So on Windows the original solution did not compile. I had to figure out what was going on. The central issue was that the 'Self' reference we setup before was not accessible at the stage that MSVC wanted during compile.
So the solution. All of the following happens inside the node struct:
Remove this:
using Self = BBDProcessor<NV>;
We simply don't need it now. Also remove the kSpecs array that exists inside the node class - probably best to copy it to another file for now.
Update our ParamSpec struct so that the apply method takes an instance of the node class:
struct ParamSpec
{
int index;
const char* name;
float min, max, step, def;
void (*apply)(BBDProcessor<NV>&, double); // this line here was updated
};
Establish some statics:
static const std::array<ParamSpec, 1>& specs() noexcept; // <- size 1 for now
static constexpr int paramCount() noexcept { return (int)specs().size(); }
static constexpr size_t kParamCount = 1;
The first line defines a compile time static function called specs() - this is linked to an array type, with the data type of our ParamSpec object. We also need to tell it how many. I've gone for '1' in this example, but in my full node it is '71'.
The second line defines a static helper function that essentially returns the size of specs().
The third line sets up a constexpr for paramCount - essentially the same thing as our size. This specs() function will be further defined inside of the node class later.
Then we need to adjust how we create the parameter. So back to this function:
template <std::size_t... Is>
void createParametersImpl(ParameterDataList& data, std::index_sequence<Is...>)
{
( [&] {
const auto& s = specs()[Is];
parameter::data p(juce::String::fromUTF8(s.name), {s.min, s.max, s.step});
this->template registerCallback<Is>(p);
p.setDefaultValue(s.def);
data.add(std::move(p));
}(), ... );
}
This is very similar to before. But we get a reference to our specs() object, assign it to s. This becomes the parameter source. Is is still our compile-time iterator.

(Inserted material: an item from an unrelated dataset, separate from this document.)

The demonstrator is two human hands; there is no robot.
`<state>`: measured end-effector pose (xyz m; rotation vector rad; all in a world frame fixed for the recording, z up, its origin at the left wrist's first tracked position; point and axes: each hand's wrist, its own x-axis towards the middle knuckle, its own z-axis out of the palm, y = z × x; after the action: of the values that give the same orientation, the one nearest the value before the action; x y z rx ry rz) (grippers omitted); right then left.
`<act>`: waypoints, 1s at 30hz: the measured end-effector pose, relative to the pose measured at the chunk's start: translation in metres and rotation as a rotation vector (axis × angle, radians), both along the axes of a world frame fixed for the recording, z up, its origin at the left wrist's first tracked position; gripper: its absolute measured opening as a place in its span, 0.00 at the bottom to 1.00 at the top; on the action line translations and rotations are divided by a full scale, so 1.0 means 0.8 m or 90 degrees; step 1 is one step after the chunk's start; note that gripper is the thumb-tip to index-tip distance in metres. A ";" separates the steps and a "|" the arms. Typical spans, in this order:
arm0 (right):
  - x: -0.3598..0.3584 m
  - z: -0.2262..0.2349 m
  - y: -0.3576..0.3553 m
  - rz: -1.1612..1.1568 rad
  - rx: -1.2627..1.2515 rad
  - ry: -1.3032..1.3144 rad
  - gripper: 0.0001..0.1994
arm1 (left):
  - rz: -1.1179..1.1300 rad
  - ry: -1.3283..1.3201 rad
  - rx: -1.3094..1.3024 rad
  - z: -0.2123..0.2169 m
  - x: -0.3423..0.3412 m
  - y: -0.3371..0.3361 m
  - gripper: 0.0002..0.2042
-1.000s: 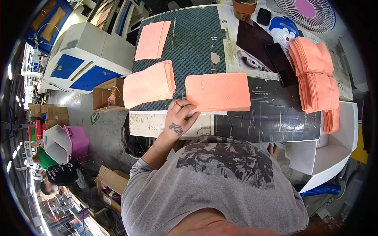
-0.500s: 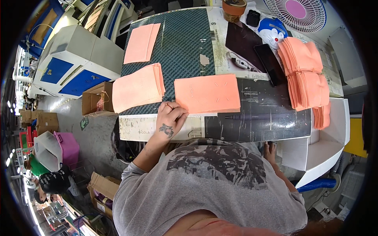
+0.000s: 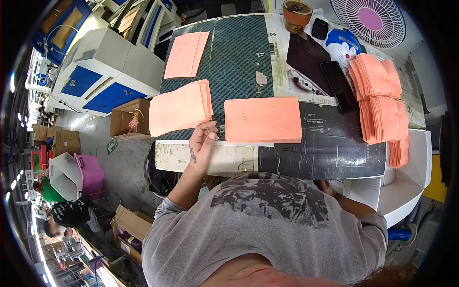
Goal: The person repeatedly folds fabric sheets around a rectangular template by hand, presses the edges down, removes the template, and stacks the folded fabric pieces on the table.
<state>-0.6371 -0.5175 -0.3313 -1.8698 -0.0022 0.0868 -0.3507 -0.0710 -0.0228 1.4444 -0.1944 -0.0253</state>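
Observation:
My left hand [image 3: 203, 139] is at the table's front edge, between two piles of salmon-pink sheets. Its fingers are loosely bent and apart, with nothing visible in them. Its fingertips are close to the lower right corner of a fanned stack of sheets [image 3: 179, 109]. Just right of the hand lies a squared salmon-pink stack [image 3: 263, 119] with small slits and embossed marks on top. My right hand [image 3: 326, 187] is low beside my body, below the table edge; its fingers are mostly hidden.
Farther back lies another small pink pile [image 3: 185, 55] on the green patterned mat [image 3: 234, 52]. To the right are a black phone [image 3: 338, 86], thick bundles of pink pieces [image 3: 382, 117], a blue-and-white figure [image 3: 343, 45] and a fan [image 3: 370, 20]. A white carton [image 3: 409, 184] adjoins the table.
My left hand has let go of the squared stack's lower left corner and shifted left of it, fingers loosened. My right hand stays low at my side. The whole view has shifted slightly.

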 end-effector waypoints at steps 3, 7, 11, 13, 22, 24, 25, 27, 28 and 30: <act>-0.018 -0.050 -0.006 -0.037 0.244 0.188 0.25 | -0.011 0.013 0.034 0.007 0.004 -0.003 0.12; -0.005 0.010 -0.001 -0.131 0.301 0.372 0.26 | 0.005 -0.058 0.154 -0.006 -0.005 0.003 0.14; -0.005 0.078 0.017 -0.270 0.306 0.502 0.26 | -0.026 -0.127 0.221 -0.016 0.005 -0.002 0.16; -0.007 0.079 0.009 -0.272 0.371 0.556 0.25 | -0.015 -0.114 0.159 -0.019 0.006 -0.003 0.17; -0.026 0.068 -0.017 -0.287 0.684 0.791 0.23 | 0.004 -0.094 0.168 -0.019 0.002 -0.002 0.20; -0.038 0.063 -0.024 -0.298 0.757 0.833 0.22 | -0.011 -0.111 0.185 -0.018 0.005 -0.004 0.20; -0.043 0.061 -0.028 -0.301 0.756 0.834 0.22 | -0.012 -0.108 0.183 -0.017 0.006 -0.005 0.20; -0.050 0.058 -0.036 -0.287 0.764 0.882 0.21 | -0.021 -0.116 0.185 -0.017 0.008 -0.006 0.21; -0.052 0.056 -0.040 -0.278 0.767 0.906 0.21 | -0.024 -0.121 0.186 -0.017 0.009 -0.006 0.21; -0.051 0.057 -0.045 -0.268 0.767 0.933 0.20 | -0.023 -0.123 0.188 -0.016 0.009 -0.006 0.21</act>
<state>-0.6775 -0.5537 -0.2855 -0.2767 1.0774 0.9066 -0.3438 -0.0757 -0.0360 1.7383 -0.3890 0.0585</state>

Now we want to adjust how we set a parameter:
template <int P>
void setParameter(double v)
{
static_assert(P < kParamCount, "Parameter index out of range");
const auto& spec = specs()[P];
jassert(spec.apply != nullptr);
spec.apply(*this, v);
}
There's an assert to catch whenever our parameter index goes out of range - ie; when adding extra parameters, did we update the ParamCount? If not... go back and do it, idiot. (speaking from experience!!)
We get an instance of specs() and assign it to spec. But since we're indexing with the template parameter, the compiler knows which parameter we're looking for inside specs. We also assert if the particular parameter we're working on right now doesn't have an apply method associated with it.
The key bit is spec.apply(*this, v);
This is a function pointer that looks in our parameter table for the relevant callback.
Now... at this point, we don't actually have a set of ParamSpecs anymore.... so we need to do that.... but it CANNOT be inside of the node's class. It needs to be its own separate struct, but still inside the project namespace. So at the bottom, you can add something like this:
template<int NV>
const std::array<typename BBDProcessor<NV>::ParamSpec, 1>&
BBDProcessor<NV>::specs() noexcept
{
static const std::array<ParamSpec, 1> tbl = {{
// --- Core Delay ---
{ 0, "Delay Time (ms)", 5.0f, 10000.0f, 0.01f, 500.0f,
+[](BBDProcessor<NV>& s, double v){ s.effect.setDelayMs(v); } },
}};
return tbl;
};
So this is a templated static function. Each instance of BBDProcessor (or rather, our nodes struct) gets its own version of this. Which is fine, because for our node, we only want one set of this anyway. If we use two nodes in parallel, each will obviously get its own internal set of parameters.
const std::array<ParamSpec, 1>&
This bit sets up a reference to a compile-time fixed size array, with the data type ParamSpec. All told, we're basically overriding the specs() function inside of the BBDProcessor struct (our node class).
The rest of it just constructs a table of parameters much as we did before, but it returns the table at the end. So specs() inside the node class becomes a version of the table.
Note the changes here:
+[](BBDProcessor<NV>& s, double v){ s.effect.setDelayMs(v); } },
No longer using self as the type for s. Instead we're using the node class as the type.
This all happens at compile time, so once you have it plumbed in correctly, you don't really need to worry too much about anything except getting the table correct, and the param counts correct.